• _Work instruction_:
Only the pictures are to be left out; write out the rest of the data exactly.

BEGIN

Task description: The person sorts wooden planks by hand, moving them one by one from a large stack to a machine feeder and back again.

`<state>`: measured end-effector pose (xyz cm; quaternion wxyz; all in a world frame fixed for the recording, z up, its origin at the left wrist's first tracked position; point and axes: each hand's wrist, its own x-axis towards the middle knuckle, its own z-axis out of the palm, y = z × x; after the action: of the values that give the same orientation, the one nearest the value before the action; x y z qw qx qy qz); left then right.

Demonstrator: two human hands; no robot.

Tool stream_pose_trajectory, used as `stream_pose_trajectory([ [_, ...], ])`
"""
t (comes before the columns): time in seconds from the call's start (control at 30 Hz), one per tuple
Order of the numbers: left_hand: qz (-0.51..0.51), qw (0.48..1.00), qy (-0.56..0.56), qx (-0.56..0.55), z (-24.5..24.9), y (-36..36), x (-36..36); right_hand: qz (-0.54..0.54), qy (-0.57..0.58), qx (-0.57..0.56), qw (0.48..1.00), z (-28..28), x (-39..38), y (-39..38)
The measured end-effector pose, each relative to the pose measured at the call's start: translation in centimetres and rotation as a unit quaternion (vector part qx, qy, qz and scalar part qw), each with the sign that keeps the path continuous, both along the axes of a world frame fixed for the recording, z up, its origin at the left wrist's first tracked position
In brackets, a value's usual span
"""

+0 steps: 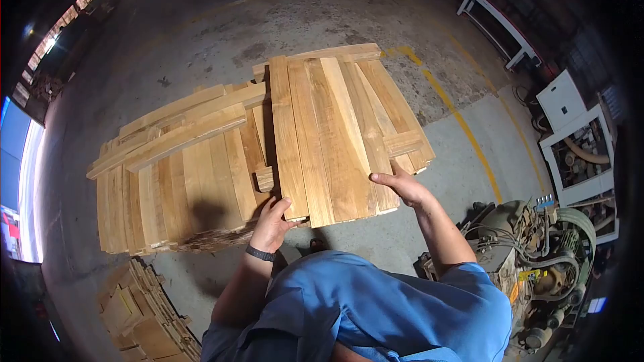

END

• _Completed exercise_:
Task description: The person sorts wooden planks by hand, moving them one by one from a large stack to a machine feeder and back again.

`<state>`: measured end-effector pose (xyz cm; quaternion wxyz; all in a world frame fixed for the recording, z up, its origin at the left wrist's first tracked position; point and axes: each hand's wrist, its own x-axis towards the middle knuckle, its own z-axis out of the palm, y = z × x; after the action: of the values that give the same orientation, the one nearest the value before the action; x y z qw qx qy qz); left then right.

Demonstrator: two human hands; no robot.

Tool stream_pose_trajectory, used as `stream_pose_trajectory([ [_, ...], ])`
"""
t (comes before the columns): time in seconds from the call's start (control at 30 Hz), one per tuple
Order of the numbers: left_hand: qz (-0.51..0.51), qw (0.48..1.00), qy (-0.56..0.56), qx (-0.56..0.55), z (-24.5..24.9), y (-36..36), x (-36..36); right_hand: qz (-0.54..0.54), qy (-0.57..0.58), qx (-0.57..0.56), qw (0.48..1.00), z (-28..28), x (-39..38), y (-39..38)
The measured end-effector pose, each relative to the pose measured at the call's start: translation in centimetres and rotation as a unit quaternion (vector part qx, qy, qz and scalar part qw), each with the sign that keeps the path continuous, both along the axes of a world frame fixed for the recording, z up, its origin at the left wrist's first tracked position
In brackets, a value's usual span
"""

+0 steps: 

There is nothing further in this answer.